Jennifer Saint, Ich, Ariadne. Roman. Übersetzt aus dem Englischen von Simone Jakob, Berlin (Ullstein) 2022, ISBN 978-3-548-06708-7, 416 Seiten, € 16,99 (Englische Originalausgabe: Ariadne, London 2021)
Die britische Schriftstellerin Jennifer Saint hat am King’s College in London unter anderem Altphilologie studiert. In ihrem Debütroman „Ich, Ariadne“ widmet sie sich der Neuinterpretation eines bzw. mehrerer klassischer griechischer Mythen, wobei der zentrale Latinist:innen beispielsweise auch durch Ovids zehnten Heroides-Brief bestens bekannt ist. Die Übersetzung von Simone Jakob fängt die kraftvolle und anschauliche Sprache der Autorin gut ein, sodass die atmosphärische Dichte und Emotionalität im Deutschen erhalten bleiben.
Aus den Perspektiven von Ariadne und Phädra, den Töchtern von König Minos von Kreta und Schwestern des Minotaurus, schildert Saint deren Leben im Palast von Knossos, auf der Insel Naxos und in Athen.
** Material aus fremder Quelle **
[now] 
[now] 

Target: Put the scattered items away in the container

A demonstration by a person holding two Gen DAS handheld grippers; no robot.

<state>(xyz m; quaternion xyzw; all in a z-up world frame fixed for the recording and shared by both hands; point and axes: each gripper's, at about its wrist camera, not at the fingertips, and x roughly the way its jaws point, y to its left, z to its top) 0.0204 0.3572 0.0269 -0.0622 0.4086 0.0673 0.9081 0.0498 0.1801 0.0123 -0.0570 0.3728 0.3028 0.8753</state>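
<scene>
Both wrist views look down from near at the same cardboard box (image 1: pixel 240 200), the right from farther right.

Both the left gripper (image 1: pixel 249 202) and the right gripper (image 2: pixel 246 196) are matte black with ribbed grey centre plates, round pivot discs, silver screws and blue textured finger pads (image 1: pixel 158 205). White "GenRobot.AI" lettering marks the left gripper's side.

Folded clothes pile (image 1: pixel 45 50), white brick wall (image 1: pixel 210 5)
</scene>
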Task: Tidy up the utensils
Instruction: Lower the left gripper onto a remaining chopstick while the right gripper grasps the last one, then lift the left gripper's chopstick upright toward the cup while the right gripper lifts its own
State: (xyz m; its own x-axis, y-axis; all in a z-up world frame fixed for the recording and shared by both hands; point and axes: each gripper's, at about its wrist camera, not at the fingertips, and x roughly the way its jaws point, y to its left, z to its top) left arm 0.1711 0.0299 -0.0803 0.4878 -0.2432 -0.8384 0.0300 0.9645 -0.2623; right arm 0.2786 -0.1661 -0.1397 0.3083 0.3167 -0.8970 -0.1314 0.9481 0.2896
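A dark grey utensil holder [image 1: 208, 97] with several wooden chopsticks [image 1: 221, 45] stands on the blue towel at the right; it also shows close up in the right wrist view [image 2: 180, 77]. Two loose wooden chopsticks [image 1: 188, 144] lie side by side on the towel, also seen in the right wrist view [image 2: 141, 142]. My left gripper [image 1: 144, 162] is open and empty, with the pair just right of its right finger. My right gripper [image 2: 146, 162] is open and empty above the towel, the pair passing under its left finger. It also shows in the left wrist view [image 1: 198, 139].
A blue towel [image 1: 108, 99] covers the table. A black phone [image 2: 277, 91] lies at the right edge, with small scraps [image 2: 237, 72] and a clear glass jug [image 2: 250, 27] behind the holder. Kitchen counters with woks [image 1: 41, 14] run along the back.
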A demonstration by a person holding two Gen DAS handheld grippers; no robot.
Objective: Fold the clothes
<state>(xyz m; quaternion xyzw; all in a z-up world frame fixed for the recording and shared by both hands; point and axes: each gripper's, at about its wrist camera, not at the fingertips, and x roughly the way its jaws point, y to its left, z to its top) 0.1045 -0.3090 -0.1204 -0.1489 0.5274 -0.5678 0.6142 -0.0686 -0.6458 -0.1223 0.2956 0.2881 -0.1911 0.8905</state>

Die beiden Figuren fungieren als Ich-Erzählerinnen, wobei Ariadne – wie der Titel bereits impliziert – insgesamt präsenter ist. Untergliedert ist der Roman in vier Teile, die verschiedene Lebensabschnitte Ariadnes (die Flucht aus Kreta, das Leben auf Naxos, das Wiedersehen mit Phädra, der Konflikt zwischen Dionysos und Perseus) schildern: Ihr Leben ist geprägt von Verrat, familiären Konflikten und dem Streben nach Unabhängigkeit und Selbstverwirklichung. Nach ihrem eigenen Verrat an ihrer Familie und Kreta, indem sie dem Gefangenen Theseus hilft, den Minotaurus zu töten, wird Ariadne von diesem im Laufe der gemeinsamen Flucht auf der Insel Naxos zurückgelassen. Dort begegnet sie später dem Gott Dionysos, heiratet ihn und genießt zwischenzeitlich ein glückliches und abgeschiedenes Leben. Währenddessen muss Ariadnes Schwester Phädra Theseus heiraten und verbringt in Athen als dessen Gattin ein liebloses Leben – bis sie Hippolytus, Theseus‘ Stiefsohn, kennenlernt. Von diesem zurückgewiesen begeht Phädra schließlich Suizid, woraufhin Theseus fälschlicherweise bei Hippolytus die Schuld für den Tod seiner Ehefrau sucht und ihn bis zu seinem Ableben verfolgt. Auch Ariadne wird schließlich Opfer eines Konflikts zwischen zwei Männern: Dionysos ist erzürnt aufgrund der Ablehnung seines Kults durch seinen Halbbruder Perseus in Argos – es kommt zum Kampf, Ariadne gerät buchstäblich zwischen die Fronten.
Geschickt verwebt Saint bekannte Mythen mit feministischen Themen wie Emanzipation und der Hinterfragung der Rolle von Frauen in patriarchalen Strukturen. Dabei beleuchtet sie auch die Machtlosigkeit der Menschen gegenüber den Gött:innen. Ariadnes Schicksal wird zur Metapher für den Kampf um Autonomie und Selbstbestimmung in einer von Männern dominierten Welt. Im Lauf der Geschichte werden zudem weitere weibliche Schicksale wie die von Pasiphaë, Semele und Medusa ausführlich geschildert. Die Geschichten von männlichen Figuren (beispielsweise Minos, Dädalus und Ikarus, Perseus, Theseus, aber auch Dionysos) werden dabei nicht ausgespart, doch der Fokus liegt ebenso klar wie kontinuierlich auf den Frauenfiguren. Die Stärke des Romans ist insbesondere deren Charakterzeichnung: Ariadne ist eine vielschichtige Figur – mutig, verletzlich und zerrissen zwischen ihren Wünschen und den Erwartungen, die an sie gestellt werden. Auch Phädra und ihr Denken, ihre Starrköpfigkeit, aber auch ihr Scharfsinn, werden eindrucksvoll dargestellt. Saint setzt sich intensiv mit den inneren Konflikten der Protagonistinnen auseinander und gibt ihnen eine Tiefe, die ihnen in den ursprünglichen Mythen oft fehlt. Die mythologische Welt wird detailliert und bildhaft beschrieben, bildet dabei jedoch vor allem die Bühne für die die Gefühle und Gedanken der Figuren, die stets im Vordergrund stehen.
Im Ullstein-Verlag weiterhin erschienen sind Saints Romane „Atalanta“ und „Elektra, die hell Leuchtende“.